Diseases in general are evils which are in process of being cast out of the system. They had their origin in wrong thinking and feeling, and they have worked their way down to the physical body, which is trying to excrete them. If this natural process of elimination should be prevented, the evil would remain in the system, and the case would resemble that of stopping the flow from a suppurating sore. The relief given would be temporary, resulting in worse evil later on; moreover it would amount merely to a suppression of the symptoms, not a healing of the disease. This is a mistake to which psychic healing is peculiarly liable; and it is evident claims of immediate success do not refute the objection. An adept is needed to judge if and when it is advisable to interfere; and who of us has the profound knowledge which would enable us to take into account the intricate fabric of a human being's destiny and karman, so as to be sure that we shall benefit and not injure our patient?

Co-operate with Nature

What is the right and safe way of treating diseases?

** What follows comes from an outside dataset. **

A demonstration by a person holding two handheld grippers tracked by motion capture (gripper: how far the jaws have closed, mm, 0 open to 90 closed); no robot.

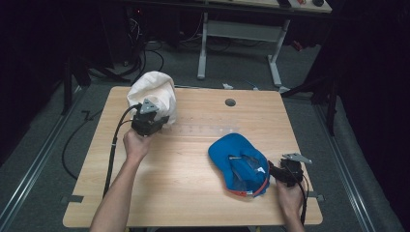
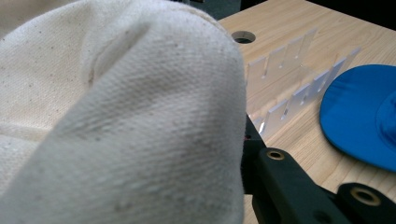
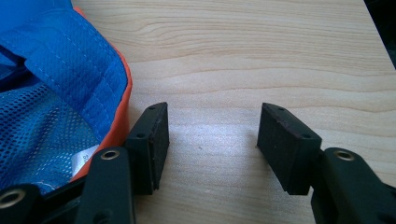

H. T. Edge — The physical part of the treatment should be left to the doctor, who, if he is a wise physician, will pay much less attention to the administration of drugs than to assisting nature to do her own powerful remedial work. The patient should assist the remedial process by adapting his mind as much as possible to the circumstances. Realizing that a remedial process is going on, he will accept it as such, instead of rebelling against it. And he will endeavor, by living as healthily as he knows how, mentally, morally, and physically, to avoid setting up any further discordant conditions which would have to be cleared out of the system in the same painful way. He should try to forget his complaint rather than to focus his attention on it. It is well known that people sometimes dwell on their complaints until they make them worse and believe themselves to have diseases which they have not; they become hypochondriacs or valetudinarians. The same thing can happen to those who try to drive away their complaint by concentrating on it; the disease feeds by attention, and besides the treatment is likely to be without knowledge and unskillful.